Agencies have acknowledged shuttering some sites as part of the website cutting initiative, but so far there's been no central list of closed or consolidated government sites.
Balter said he developed the Web analysis tool out of "idle curiosity" and when he saw the list of top-level dot-gov domains it was a "no brainer" to try it out.
Though far from an official endorsement of his findings, White House New Media Director Macon Phillips Tweeted Balter's results approvingly.
About 70 percent of the dot-gov domains have no detectable content management system or may be using a custom-built system, according to Balter's analysis, and more than one-tenth of the sites are unreachable without typing the sites' "www" prefix into the address bar.
For simple, run-of-the-mill websites, requiring the "www" prefix typically means the sites are extremely old or unsophisticated. In the case of higher traffic sites such as NASA.gov and FAA.gov it may mean the sites are a complex mesh of public and private information, which makes modernizing the addresses more complicated, Balter said.
Balter's data show only a handful of the sites are hosted in a public cloud service, which allows website owners to save money on storage and to more easily handle surges in use.
About 200 of the sites are using some form of Web analytics to track what sections of the site are most popular, the data said.
Only nine of the sites appear to be fully compliant with Internet protocol version 6, or IPv6, standards for how the site transfers information, according to the data.
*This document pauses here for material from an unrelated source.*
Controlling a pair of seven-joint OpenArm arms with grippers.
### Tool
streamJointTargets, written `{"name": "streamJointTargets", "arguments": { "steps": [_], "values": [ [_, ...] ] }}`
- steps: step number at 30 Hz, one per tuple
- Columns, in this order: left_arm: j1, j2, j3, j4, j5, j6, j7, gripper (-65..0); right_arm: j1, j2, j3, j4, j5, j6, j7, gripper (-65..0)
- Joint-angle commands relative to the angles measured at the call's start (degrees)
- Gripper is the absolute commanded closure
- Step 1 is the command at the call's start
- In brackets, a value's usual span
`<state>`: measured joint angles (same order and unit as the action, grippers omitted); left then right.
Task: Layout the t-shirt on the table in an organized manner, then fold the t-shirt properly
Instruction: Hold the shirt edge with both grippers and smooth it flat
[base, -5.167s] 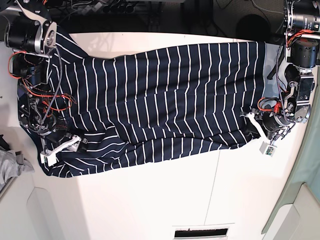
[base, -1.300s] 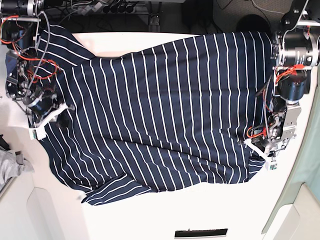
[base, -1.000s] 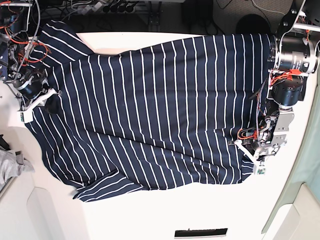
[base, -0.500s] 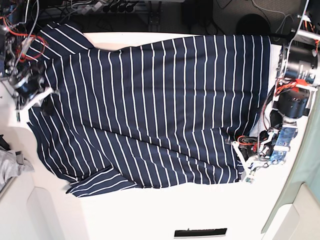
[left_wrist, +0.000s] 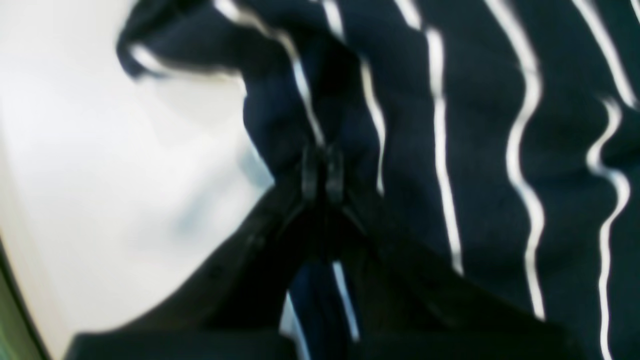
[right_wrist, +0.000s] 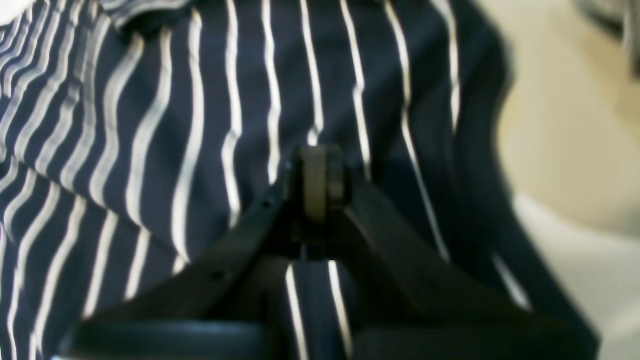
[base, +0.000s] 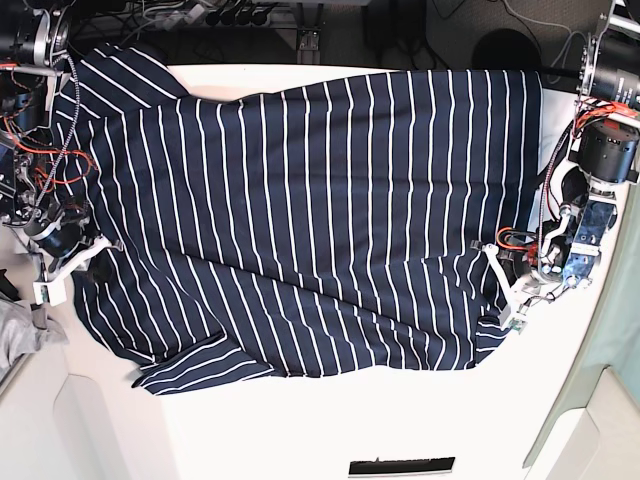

The federal government has been working to transition to IPv6 for more than half a decade. Agencies are required to have fully transferred public facing content on their sites by the end of 2012 and to have moved internal content by 2014.
The federal website cutting initiative is aimed at saving money by consolidating sites into a few uniform architectures and content management systems, and at raising the overall standards of government websites, which are often disorganized, slow and clunky. The project is modeled, in part, on an ongoing British government effort that has cut or consolidated about 75 percent of the country's 2,000 websites over five years.